Oleh Ayah!
Menyebalkan! Setengah jam memelototi layar komputer, di warnet pula, tak sepotong karya bermakna, lahir dari otakku yang sedang bebal. Maka kuputuskan untuk menulis ini saja. Terserah ada yang mau baca atau tidak. Seharian aku terbaring tak berdaya di tempat tidur. Terpaksa bolos kerja, hal yang tak biasa aku lakukan. Benar-benar sebuah keterpaksaan yang melahirkan dosa. Aku merasa bersalah, tapi apa mau dikata, badan serasa luluh-lantak. Radang tenggorokan, penyakit yang entah kenapa demikian mencintaiku sehingga tak sedetikpun mau enyah dari hidupku. Beberapa hari jadi bahan tertawaan lantaran suaraku timbul tenggelam serupa lolongan anjing di tengah hujan lebat berangin kencang. Belum cukup ternyata. Pagi tadi lambung ikut melilit-lilit, maag akut sekongkolan untuk ngerjain aku. Kompak banget! Terima kasih. Teruskanlah, biar sempurna penderitaanku. Eh, belum tuntas rasa sebal, kejahilan berikutnya datang. Giliran migren jejingkrakan di kepalaku, tepat ketika bedug Asar ditabuh. Ya, memang salahku sendiri tadi pakai nantang-nantang segala. Borong gratis tuh penyakit!

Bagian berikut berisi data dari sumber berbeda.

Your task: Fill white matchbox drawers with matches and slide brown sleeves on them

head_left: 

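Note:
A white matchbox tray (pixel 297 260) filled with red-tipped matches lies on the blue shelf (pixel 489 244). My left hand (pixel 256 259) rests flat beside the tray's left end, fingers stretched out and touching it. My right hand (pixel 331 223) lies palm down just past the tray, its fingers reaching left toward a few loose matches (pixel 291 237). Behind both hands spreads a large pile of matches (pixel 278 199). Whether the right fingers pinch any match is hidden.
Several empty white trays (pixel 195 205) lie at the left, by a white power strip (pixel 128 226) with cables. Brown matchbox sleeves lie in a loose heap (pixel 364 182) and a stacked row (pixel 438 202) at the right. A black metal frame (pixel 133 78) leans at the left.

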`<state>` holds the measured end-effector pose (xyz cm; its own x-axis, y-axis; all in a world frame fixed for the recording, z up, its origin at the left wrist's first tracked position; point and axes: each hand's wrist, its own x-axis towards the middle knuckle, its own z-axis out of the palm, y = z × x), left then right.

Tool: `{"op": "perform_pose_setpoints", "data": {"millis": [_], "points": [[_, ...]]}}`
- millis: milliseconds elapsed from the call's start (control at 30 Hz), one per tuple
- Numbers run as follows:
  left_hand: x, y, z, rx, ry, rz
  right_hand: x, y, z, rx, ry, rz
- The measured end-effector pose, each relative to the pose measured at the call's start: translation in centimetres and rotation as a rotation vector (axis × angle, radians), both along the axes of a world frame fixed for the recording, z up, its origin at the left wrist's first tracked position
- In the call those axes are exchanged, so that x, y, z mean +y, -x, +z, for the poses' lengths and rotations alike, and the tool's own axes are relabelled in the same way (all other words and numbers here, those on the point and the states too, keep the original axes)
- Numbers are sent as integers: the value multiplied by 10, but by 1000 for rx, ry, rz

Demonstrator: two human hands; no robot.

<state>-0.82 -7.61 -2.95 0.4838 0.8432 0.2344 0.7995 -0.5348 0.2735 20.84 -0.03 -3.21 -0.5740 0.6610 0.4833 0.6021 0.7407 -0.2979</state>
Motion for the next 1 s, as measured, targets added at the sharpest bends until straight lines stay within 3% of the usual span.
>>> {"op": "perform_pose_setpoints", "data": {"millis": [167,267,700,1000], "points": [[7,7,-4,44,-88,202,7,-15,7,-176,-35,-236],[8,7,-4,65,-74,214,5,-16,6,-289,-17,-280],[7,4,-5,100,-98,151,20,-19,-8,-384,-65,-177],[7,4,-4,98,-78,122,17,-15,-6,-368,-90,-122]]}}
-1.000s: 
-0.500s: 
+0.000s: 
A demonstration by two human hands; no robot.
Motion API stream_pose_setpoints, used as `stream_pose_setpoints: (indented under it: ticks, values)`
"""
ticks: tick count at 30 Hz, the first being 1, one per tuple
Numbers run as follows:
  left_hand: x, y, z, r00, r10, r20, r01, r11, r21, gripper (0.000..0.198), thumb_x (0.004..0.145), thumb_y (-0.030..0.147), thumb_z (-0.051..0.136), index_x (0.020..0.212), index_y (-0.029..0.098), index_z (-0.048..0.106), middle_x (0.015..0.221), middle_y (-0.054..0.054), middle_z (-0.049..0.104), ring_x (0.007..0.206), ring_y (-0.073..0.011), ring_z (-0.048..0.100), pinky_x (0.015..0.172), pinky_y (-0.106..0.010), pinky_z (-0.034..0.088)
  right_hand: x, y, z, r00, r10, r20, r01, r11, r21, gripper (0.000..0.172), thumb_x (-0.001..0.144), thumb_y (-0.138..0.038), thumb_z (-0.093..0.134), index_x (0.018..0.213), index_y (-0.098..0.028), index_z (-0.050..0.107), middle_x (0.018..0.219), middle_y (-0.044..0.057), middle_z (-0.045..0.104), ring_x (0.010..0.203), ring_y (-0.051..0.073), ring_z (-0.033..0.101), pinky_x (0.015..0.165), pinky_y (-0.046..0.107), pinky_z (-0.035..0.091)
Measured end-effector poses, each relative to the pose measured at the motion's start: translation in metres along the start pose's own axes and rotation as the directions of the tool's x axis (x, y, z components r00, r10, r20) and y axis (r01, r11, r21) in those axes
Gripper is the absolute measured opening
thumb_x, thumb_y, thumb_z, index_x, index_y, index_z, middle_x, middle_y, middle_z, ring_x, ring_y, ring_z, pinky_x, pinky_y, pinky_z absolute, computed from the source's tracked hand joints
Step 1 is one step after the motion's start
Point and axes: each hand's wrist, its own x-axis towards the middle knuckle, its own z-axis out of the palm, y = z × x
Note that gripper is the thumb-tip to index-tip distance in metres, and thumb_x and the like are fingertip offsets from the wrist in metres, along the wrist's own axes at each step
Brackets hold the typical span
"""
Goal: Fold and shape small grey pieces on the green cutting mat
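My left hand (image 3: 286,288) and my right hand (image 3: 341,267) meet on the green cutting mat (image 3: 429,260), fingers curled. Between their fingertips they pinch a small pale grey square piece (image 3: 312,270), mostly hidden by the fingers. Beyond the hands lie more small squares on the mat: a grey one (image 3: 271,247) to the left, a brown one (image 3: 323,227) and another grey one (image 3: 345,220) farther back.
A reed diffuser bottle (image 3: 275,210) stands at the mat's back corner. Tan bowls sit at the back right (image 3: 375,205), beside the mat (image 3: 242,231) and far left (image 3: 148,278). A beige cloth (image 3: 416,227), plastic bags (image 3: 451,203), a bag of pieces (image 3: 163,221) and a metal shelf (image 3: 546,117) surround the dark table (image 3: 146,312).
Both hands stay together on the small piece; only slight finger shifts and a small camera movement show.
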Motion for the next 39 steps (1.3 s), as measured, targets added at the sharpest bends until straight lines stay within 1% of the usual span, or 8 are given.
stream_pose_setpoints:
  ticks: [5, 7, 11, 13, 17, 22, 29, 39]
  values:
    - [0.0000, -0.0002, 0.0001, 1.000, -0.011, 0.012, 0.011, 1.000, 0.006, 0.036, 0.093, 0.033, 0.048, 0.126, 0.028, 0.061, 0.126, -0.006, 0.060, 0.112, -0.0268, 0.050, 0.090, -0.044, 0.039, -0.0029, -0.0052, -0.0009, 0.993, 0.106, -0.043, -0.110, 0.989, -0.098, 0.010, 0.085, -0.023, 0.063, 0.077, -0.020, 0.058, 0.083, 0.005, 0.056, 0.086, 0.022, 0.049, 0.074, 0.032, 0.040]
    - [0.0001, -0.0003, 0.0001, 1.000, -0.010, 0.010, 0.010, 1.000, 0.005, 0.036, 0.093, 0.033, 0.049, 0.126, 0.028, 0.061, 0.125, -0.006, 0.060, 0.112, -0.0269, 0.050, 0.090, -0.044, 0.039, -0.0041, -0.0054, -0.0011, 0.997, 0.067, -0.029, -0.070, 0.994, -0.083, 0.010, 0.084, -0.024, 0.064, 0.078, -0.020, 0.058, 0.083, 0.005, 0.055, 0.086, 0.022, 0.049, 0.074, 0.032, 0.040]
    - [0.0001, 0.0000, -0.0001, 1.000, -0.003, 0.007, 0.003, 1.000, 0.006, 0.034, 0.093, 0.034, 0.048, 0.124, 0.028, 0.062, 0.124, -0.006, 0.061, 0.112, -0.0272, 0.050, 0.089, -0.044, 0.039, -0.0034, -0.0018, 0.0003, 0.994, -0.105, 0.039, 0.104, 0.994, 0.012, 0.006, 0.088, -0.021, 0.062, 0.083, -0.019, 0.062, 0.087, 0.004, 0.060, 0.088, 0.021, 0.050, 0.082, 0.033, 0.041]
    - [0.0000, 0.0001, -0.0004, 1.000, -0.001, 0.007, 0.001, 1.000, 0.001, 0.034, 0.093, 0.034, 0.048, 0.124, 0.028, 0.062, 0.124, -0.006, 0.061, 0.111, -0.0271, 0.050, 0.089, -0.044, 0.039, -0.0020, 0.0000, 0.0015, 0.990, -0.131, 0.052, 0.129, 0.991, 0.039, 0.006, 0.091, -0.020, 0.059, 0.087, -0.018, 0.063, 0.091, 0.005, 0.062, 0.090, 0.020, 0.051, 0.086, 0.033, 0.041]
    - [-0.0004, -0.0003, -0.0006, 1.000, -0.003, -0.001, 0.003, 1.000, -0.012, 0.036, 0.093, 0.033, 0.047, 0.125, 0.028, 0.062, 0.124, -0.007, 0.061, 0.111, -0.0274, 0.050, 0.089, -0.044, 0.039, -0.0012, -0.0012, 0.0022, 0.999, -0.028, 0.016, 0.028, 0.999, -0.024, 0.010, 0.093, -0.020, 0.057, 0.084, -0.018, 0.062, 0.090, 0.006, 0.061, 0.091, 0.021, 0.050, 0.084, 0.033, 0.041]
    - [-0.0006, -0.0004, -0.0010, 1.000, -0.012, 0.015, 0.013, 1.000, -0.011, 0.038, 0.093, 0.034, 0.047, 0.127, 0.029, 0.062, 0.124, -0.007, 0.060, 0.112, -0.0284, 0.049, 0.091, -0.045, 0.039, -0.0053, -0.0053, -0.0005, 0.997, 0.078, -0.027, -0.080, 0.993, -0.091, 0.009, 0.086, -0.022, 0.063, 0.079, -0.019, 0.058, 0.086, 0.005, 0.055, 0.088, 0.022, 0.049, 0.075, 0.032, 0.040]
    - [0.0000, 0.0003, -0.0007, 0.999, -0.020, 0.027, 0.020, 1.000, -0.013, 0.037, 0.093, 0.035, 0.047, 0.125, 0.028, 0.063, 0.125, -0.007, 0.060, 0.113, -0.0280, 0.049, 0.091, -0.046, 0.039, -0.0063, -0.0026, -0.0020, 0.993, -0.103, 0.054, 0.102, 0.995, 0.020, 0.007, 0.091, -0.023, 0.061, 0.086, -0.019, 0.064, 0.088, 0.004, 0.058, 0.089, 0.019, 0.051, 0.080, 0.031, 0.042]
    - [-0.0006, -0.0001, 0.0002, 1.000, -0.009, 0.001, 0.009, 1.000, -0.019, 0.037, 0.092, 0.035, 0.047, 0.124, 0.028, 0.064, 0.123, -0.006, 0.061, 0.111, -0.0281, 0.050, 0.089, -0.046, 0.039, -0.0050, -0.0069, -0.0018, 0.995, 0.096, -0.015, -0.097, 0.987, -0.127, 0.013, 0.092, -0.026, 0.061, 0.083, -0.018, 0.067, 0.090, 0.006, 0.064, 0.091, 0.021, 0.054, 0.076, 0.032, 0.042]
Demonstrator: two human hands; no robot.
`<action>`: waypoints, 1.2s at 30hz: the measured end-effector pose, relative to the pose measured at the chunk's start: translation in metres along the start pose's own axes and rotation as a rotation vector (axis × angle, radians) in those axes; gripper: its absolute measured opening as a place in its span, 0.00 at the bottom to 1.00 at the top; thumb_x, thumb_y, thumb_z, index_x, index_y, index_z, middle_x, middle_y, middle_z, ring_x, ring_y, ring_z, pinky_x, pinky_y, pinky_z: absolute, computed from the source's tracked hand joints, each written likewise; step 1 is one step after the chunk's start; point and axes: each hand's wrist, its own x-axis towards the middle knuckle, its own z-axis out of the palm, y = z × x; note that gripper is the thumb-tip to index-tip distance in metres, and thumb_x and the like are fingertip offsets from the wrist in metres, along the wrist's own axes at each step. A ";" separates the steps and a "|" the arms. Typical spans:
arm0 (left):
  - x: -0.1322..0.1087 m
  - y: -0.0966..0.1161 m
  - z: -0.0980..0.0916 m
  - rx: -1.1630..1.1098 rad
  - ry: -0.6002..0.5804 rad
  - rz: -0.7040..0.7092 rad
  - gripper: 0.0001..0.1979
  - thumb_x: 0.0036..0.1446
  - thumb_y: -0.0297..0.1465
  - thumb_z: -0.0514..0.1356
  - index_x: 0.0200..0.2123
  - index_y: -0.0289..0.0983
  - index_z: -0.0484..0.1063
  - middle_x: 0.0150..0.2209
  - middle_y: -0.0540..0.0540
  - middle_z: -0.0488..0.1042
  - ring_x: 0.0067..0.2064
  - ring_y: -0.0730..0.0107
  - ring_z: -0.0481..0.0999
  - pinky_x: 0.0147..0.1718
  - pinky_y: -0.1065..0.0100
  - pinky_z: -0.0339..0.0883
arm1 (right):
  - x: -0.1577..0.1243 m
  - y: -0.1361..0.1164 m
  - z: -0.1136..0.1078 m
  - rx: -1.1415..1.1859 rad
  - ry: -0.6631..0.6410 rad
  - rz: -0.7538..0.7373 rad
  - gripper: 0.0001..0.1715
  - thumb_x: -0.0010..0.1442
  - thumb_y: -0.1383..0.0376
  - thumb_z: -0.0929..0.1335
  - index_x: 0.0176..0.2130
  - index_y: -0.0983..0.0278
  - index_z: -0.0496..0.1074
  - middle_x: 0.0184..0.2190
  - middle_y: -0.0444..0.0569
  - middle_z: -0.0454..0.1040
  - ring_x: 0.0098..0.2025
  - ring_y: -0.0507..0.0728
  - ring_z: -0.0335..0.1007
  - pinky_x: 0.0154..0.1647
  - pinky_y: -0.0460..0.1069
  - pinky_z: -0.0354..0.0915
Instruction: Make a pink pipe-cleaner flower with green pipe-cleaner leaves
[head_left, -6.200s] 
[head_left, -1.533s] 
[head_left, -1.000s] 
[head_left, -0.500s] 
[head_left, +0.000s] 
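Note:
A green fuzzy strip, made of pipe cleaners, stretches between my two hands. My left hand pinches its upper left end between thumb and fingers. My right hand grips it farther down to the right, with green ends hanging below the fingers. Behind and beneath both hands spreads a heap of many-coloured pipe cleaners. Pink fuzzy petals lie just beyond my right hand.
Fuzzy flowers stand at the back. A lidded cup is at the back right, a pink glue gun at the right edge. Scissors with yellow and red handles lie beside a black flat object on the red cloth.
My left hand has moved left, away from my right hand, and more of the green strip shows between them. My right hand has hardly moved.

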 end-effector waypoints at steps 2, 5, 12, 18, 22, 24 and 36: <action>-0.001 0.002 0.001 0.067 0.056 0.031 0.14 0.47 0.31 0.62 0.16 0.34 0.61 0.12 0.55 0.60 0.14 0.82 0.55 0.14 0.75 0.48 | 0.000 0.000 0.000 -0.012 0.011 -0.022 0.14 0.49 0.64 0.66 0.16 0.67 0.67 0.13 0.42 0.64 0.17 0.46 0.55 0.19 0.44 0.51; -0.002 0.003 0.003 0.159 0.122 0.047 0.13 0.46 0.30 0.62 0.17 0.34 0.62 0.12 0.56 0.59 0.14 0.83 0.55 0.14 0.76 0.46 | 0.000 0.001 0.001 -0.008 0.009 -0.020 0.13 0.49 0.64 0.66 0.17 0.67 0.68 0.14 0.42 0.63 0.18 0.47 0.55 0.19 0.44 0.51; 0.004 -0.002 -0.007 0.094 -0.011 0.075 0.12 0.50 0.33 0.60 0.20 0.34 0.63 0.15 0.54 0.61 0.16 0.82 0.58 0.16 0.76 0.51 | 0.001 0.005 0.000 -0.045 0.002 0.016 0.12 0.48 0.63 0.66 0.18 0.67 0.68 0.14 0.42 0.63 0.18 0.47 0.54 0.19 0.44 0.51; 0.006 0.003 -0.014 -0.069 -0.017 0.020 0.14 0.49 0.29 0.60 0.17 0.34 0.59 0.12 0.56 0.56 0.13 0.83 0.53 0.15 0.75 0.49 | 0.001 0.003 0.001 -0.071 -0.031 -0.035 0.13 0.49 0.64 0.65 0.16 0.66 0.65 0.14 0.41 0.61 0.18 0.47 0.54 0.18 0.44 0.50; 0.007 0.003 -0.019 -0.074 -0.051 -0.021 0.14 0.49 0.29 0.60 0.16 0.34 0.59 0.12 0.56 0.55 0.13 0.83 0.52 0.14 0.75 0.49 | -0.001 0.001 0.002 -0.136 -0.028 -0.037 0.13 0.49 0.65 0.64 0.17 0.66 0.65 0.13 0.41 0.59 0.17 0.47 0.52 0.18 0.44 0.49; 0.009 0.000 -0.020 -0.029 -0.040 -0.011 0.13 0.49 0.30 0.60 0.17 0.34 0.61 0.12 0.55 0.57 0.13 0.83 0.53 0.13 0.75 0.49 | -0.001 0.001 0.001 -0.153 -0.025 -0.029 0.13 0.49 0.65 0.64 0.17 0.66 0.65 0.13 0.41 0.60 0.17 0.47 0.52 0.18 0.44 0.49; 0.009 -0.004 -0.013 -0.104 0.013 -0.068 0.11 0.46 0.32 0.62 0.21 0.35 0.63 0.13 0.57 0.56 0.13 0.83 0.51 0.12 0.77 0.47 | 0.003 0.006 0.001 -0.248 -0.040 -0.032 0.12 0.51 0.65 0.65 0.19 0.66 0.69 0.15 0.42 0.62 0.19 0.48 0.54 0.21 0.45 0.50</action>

Itu sih kalau harus bicara dengan emosi meledak-ledak. Sekenanya! Dan tak menghasilkan apa-apa selain sakit yang makin berdenyut di kepala, dan nyeri yang kian melilit perut.
Namun ketika kekesalan mereda, dan pikiran kembali jernih. Aku harus mengakui satu hal: Tuhan tampaknya sedang sayang padaku. Diberinya aku hadiah penyakit agar aku bisa istirahat sejenak dari rutinitas yang sangat padat mencekik leher. Dengan hanya berbaring di tempat tidur, aku bisa merasakan betapa nikmatnya melemaskan otot-otot yang kaku di sekujur tubuh. Sambil berbaring (tapi jangan dicontoh, baca sambil tiduran, kata para pakar kesehatan mata itu berbahaya!) aku bisa menyentuh lagi buku-buku fiksi yang sekian lama kuabaikan lantaran tak tersisa waktu yang cukup untuk memesrainya. Walau tak bisa kupungkiri, kadang pikiran masih meloncat-loncat ke tempat kerja. Setidaknya dengan lebih banyak waktu untuk relaksasi, pikiran bisa istirahat, tidak dihajar melulu dengan segudang program ini-itu yang formal dan menyesakkan. Perkara ada yang harus terbengkalai, ya sudah, sementara biarkan dulu. Besok saja kalau sudah sehat, bisa digas lagi, dengan kecepatan terukur, sebab kalau ngegasnya kebablasan sama juga bo'ong, jangan-jangan efek sampingnya lebih mengerikan. Waduh, amit-amit!
Makan, apa saja, tak ada enaknya sedikitpun. Terang saja namanya juga sakit. Tapi mengingat perut tak boleh kosong, prinsip memaksakan kehendak wajib dilakukan. Butuh waktu dua-tiga kali lipat untuk sepertiga porsi saja, namun tak apa, yang penting sukses masuk perut dan tak kabur kembali ke luar. Lalu, obat, dengan sedikit ngeri tak boleh juga ditawar. Wajar kan orang sakit makan obat. Kalau sehat walafiat berani makan obat, itu namanya bingung, lihatlah, mungkin baju yang dikenakan barangkali posisinya terbalik (walah, logika macam apa itu, nggak nyambung banget kan? Ya, memang itu tadi kata sebagian kecil orang tua zaman sebelum merdeka dulu! Dan pastinya aku tak percaya sama sekali, walau bisa saja seseorang yang sedang bingung baju yang dikenakannya terbalik!) Selebihnya, merenungkan kenapa seseorang bisa sakit. Agar tak jadi sakit harus bagaimana. Setelah sembuh mesti bagaimana. Bla bla bla!
Ah, ternyata capek juga bicara ngalor-ngidul tak karuan. Stop dulu ya daripada diteruskan malah lebih menyebalkan Anda!
Terima kasih buat yang berkenan baca. Buat yang tidak berkenan baca, terima kasih juga. Pokoknya semua kebagian terima kasih, mumpung mengucap terima kasih masih boleh gratisan!